> _WHAT YOU WILL DO_
Among the entries below, how many lines include the string "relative"? Answer with only the number.
Start of Block
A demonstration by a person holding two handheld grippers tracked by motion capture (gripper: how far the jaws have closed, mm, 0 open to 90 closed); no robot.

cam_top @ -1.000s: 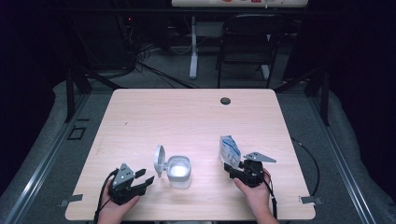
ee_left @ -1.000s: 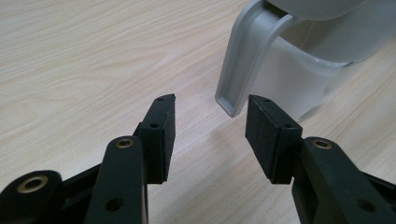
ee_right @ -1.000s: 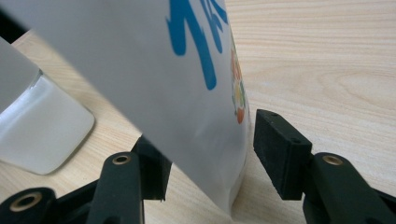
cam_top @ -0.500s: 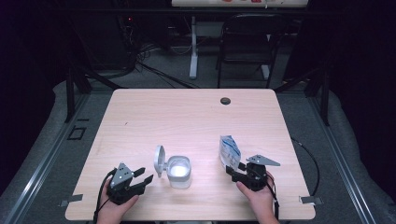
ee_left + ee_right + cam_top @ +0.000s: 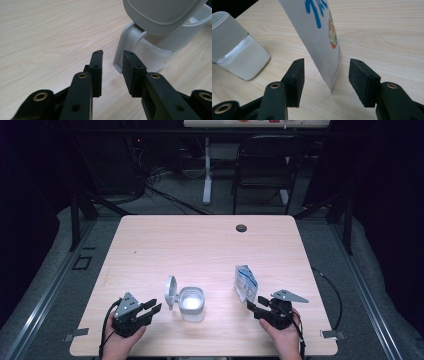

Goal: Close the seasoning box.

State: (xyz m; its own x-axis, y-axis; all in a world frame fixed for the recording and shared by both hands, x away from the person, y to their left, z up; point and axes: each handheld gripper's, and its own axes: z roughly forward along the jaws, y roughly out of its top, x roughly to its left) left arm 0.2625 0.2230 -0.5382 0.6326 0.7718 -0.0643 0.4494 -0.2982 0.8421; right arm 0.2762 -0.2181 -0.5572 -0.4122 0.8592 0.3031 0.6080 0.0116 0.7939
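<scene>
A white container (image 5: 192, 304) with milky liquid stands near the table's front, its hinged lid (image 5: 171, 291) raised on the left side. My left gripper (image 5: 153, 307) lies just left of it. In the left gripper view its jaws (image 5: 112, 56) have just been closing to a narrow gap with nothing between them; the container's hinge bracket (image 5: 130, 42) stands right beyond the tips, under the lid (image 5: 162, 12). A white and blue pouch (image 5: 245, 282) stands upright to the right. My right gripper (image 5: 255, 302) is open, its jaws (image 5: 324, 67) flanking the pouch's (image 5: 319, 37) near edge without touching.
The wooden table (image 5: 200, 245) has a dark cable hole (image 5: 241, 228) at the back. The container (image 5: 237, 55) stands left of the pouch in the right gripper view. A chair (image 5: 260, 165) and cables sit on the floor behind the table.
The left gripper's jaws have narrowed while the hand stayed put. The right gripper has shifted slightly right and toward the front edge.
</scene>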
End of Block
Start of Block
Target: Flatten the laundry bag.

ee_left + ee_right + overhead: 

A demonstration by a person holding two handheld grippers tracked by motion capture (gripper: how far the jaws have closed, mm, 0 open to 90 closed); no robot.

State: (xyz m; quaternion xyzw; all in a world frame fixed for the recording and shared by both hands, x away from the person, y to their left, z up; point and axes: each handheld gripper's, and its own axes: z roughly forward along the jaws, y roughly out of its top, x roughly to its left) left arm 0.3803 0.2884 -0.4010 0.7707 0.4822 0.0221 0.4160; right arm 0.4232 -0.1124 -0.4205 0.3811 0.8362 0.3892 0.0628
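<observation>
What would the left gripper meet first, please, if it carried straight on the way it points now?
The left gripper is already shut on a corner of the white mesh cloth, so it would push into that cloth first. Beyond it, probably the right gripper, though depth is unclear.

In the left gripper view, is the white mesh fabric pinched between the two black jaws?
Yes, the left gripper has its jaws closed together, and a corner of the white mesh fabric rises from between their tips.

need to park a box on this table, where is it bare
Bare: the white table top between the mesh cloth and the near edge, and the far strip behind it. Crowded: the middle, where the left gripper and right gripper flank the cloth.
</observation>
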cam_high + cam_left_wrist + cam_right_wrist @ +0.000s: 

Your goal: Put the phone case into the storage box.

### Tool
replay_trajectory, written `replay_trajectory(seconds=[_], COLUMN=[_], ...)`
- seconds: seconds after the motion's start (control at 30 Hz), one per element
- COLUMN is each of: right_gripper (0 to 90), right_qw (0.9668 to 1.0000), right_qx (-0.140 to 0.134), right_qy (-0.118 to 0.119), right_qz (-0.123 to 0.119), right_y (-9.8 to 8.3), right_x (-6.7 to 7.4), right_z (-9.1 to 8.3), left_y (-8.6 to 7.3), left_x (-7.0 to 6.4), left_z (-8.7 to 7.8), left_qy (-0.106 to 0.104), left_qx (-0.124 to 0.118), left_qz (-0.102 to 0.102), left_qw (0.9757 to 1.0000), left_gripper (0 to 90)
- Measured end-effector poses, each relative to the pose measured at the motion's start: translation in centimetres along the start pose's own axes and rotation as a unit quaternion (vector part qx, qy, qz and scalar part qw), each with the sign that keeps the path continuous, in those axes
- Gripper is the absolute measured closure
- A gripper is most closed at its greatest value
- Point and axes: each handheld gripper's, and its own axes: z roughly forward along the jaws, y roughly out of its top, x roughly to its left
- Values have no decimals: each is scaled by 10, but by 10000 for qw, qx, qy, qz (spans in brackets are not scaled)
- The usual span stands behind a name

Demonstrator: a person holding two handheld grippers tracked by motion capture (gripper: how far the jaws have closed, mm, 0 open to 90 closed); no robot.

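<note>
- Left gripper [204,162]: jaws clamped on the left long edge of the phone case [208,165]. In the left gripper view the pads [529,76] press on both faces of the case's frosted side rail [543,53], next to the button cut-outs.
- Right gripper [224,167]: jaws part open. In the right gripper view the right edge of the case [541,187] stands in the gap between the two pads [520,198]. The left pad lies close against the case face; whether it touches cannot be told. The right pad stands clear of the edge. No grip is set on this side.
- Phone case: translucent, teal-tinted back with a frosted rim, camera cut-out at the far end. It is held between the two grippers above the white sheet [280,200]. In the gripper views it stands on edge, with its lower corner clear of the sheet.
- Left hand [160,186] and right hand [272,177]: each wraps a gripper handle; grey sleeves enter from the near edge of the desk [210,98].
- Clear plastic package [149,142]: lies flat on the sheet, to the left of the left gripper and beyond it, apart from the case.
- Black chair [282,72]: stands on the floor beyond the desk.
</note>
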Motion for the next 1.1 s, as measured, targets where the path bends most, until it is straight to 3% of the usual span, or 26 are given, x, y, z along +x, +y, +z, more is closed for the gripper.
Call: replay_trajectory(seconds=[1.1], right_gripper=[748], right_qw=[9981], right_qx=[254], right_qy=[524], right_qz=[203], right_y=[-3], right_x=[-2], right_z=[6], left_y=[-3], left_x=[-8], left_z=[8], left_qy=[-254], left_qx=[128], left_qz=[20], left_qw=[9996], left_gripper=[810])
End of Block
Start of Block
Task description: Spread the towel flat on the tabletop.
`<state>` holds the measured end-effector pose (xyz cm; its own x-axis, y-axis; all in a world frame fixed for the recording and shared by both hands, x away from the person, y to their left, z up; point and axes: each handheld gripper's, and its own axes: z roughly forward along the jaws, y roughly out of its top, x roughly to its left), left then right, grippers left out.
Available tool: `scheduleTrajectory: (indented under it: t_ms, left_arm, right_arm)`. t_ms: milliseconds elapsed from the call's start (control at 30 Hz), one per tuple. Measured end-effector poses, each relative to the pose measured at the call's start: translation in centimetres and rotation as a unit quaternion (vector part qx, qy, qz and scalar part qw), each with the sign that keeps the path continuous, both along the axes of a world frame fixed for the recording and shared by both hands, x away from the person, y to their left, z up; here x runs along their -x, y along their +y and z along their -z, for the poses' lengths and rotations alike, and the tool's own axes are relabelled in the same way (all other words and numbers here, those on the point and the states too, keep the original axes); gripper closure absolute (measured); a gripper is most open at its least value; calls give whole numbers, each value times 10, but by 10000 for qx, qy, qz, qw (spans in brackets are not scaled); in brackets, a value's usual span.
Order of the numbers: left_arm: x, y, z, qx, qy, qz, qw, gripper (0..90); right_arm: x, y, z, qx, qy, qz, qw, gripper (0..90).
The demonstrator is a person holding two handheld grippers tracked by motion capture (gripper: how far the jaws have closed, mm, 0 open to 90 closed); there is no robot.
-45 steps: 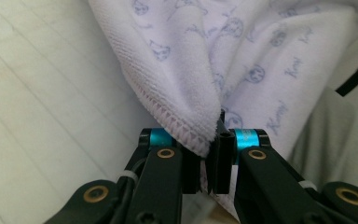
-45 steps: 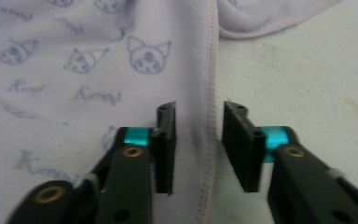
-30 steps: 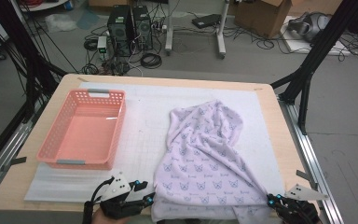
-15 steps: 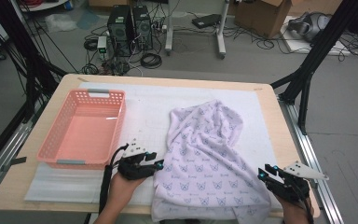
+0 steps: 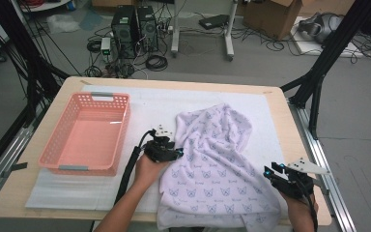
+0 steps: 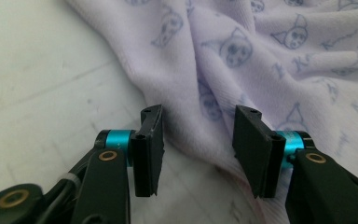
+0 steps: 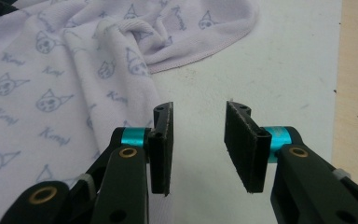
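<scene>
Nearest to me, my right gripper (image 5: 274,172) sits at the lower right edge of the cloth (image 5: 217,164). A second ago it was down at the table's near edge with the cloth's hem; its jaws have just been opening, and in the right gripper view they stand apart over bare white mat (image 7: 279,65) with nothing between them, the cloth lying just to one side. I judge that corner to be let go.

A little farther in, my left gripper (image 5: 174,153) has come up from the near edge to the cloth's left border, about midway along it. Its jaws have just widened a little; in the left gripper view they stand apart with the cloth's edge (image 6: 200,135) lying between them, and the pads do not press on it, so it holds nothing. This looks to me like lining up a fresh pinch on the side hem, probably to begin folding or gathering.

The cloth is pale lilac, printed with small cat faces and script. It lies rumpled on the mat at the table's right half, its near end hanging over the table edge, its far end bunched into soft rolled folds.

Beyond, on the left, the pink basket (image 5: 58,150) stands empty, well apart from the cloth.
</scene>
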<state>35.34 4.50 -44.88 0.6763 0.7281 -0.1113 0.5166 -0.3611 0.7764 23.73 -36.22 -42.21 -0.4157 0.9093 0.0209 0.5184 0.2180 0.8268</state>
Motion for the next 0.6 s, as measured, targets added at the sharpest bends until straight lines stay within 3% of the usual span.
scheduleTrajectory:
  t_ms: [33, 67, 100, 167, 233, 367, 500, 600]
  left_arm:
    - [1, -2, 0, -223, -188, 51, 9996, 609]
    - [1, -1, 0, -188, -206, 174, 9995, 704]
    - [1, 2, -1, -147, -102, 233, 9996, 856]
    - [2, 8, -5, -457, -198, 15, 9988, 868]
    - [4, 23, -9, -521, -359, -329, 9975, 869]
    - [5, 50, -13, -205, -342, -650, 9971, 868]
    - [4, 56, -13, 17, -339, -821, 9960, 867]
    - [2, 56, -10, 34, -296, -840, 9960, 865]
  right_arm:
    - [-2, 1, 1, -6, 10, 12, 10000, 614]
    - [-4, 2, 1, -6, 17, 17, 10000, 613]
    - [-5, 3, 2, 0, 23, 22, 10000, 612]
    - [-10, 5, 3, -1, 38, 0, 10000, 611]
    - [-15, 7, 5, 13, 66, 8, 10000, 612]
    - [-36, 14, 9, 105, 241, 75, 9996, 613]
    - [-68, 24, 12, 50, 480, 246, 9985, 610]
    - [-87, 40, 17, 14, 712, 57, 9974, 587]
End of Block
> _YOUR RESPONSE_
2